A audiência, inicialmente prevista para as 14h, poderá ser realizada às 16h30 por ajustes na agenda, segundo informou o presidente da comissão, Alencar Santana. Também estão previstos os depoimentos do presidente do Sindicato Nacional dos Auditores-Fiscais do Trabalho, Bob Evaristo Carvalho, da diretora técnica do Dieese, Adriana Marcolino, além do fundador do Movimento Vida Além do Trabalho (VAT), Rick Azevedo.
Na véspera da reunião, o ministro criticou setores empresariais que, segundo ele, promovem “terrorismo econômico” ao discutir os impactos da mudança. Ele afirmou que discursos semelhantes foram usados historicamente contra medidas como salário mínimo, férias remuneradas, 13º salário e jornada de oito horas.

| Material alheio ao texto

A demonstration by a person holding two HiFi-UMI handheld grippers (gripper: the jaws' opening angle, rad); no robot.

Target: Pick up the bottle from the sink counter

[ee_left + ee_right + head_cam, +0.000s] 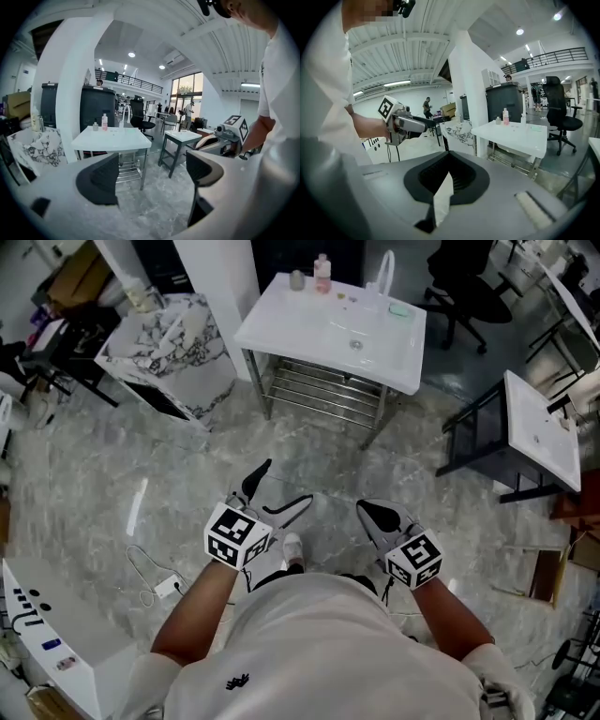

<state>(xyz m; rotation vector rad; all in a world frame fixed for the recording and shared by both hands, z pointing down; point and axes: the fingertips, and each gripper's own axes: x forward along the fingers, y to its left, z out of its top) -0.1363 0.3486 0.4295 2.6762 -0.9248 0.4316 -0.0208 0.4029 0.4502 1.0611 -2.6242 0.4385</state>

A participação do ministro dá sequência às atividades da comissão, que ouviu na terça-feira (12) o ministro da Fazenda, Dario Durigan. Durante a audiência, Durigan afirmou ser contrário à criação de compensações fiscais para empresas em razão da redução da jornada de trabalho, argumentando que outros direitos trabalhistas foram implementados sem concessões desse tipo.
O colegiado deve concluir os trabalhos até o dia 26 de maio. O relator da proposta, Leo Prates, deve apresentar seu parecer em 20 de maio. Antes disso, a comissão ainda realizará novas audiências públicas e um seminário marcado para quinta-feira (14), em São Paulo.
As discussões envolvem duas propostas em tramitação conjunta: uma apresentada em 2019 pelo deputado Reginaldo Lopes e outra protocolada no ano passado pela deputada Erika Hilton. Os textos propõem a redução da jornada sem diminuição salarial.
A Comissão de Constituição e Justiça aprovou as propostas em abril, permitindo o avanço do tema na Câmara. Agora, a comissão especial analisa pontos como período de transição e possíveis mecanismos de apoio ao setor produtivo diante dos impactos econômicos da mudança.